### EXERCISE:
All of the data below should be printed again word for word, pictures excluded.

### COLLECTED DATA:
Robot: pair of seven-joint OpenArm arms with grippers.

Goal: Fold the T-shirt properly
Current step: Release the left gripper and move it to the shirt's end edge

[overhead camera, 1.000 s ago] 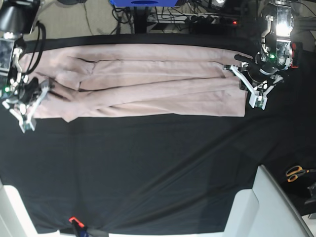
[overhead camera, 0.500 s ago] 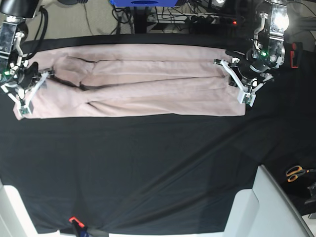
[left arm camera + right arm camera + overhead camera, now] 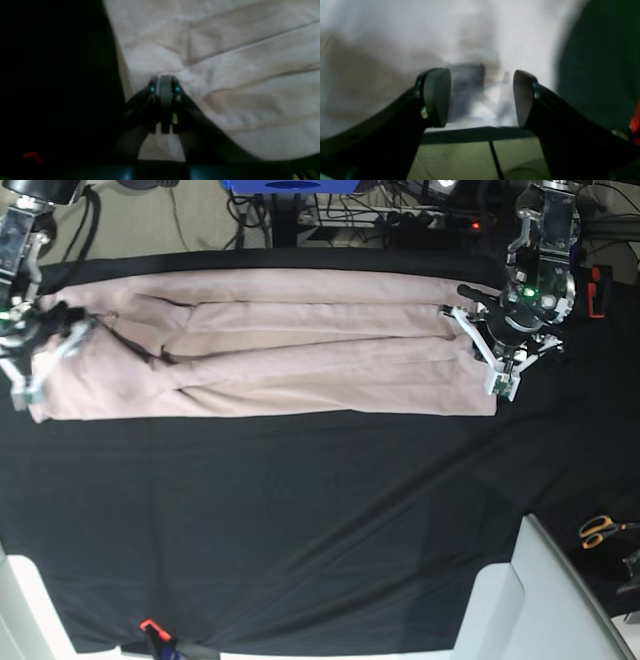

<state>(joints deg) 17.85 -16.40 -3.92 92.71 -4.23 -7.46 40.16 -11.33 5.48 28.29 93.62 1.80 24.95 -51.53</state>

### EXPECTED ANSWER:
Robot: pair of seven-joint OpenArm arms with grippers.

Goal: Fold the T-shirt properly
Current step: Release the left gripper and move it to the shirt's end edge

[overhead camera, 1.000 s ago] 
[overhead camera, 0.500 s ago] 
[left arm camera + right arm camera + overhead camera, now] 

<state>(joints deg) 17.85 -16.40 -3.92 92.71 -4.23 -7.46 40.16 -11.33 5.48 28.29 93.62 1.80 24.95 -51.53</state>

Nothing more is needed for this exercise.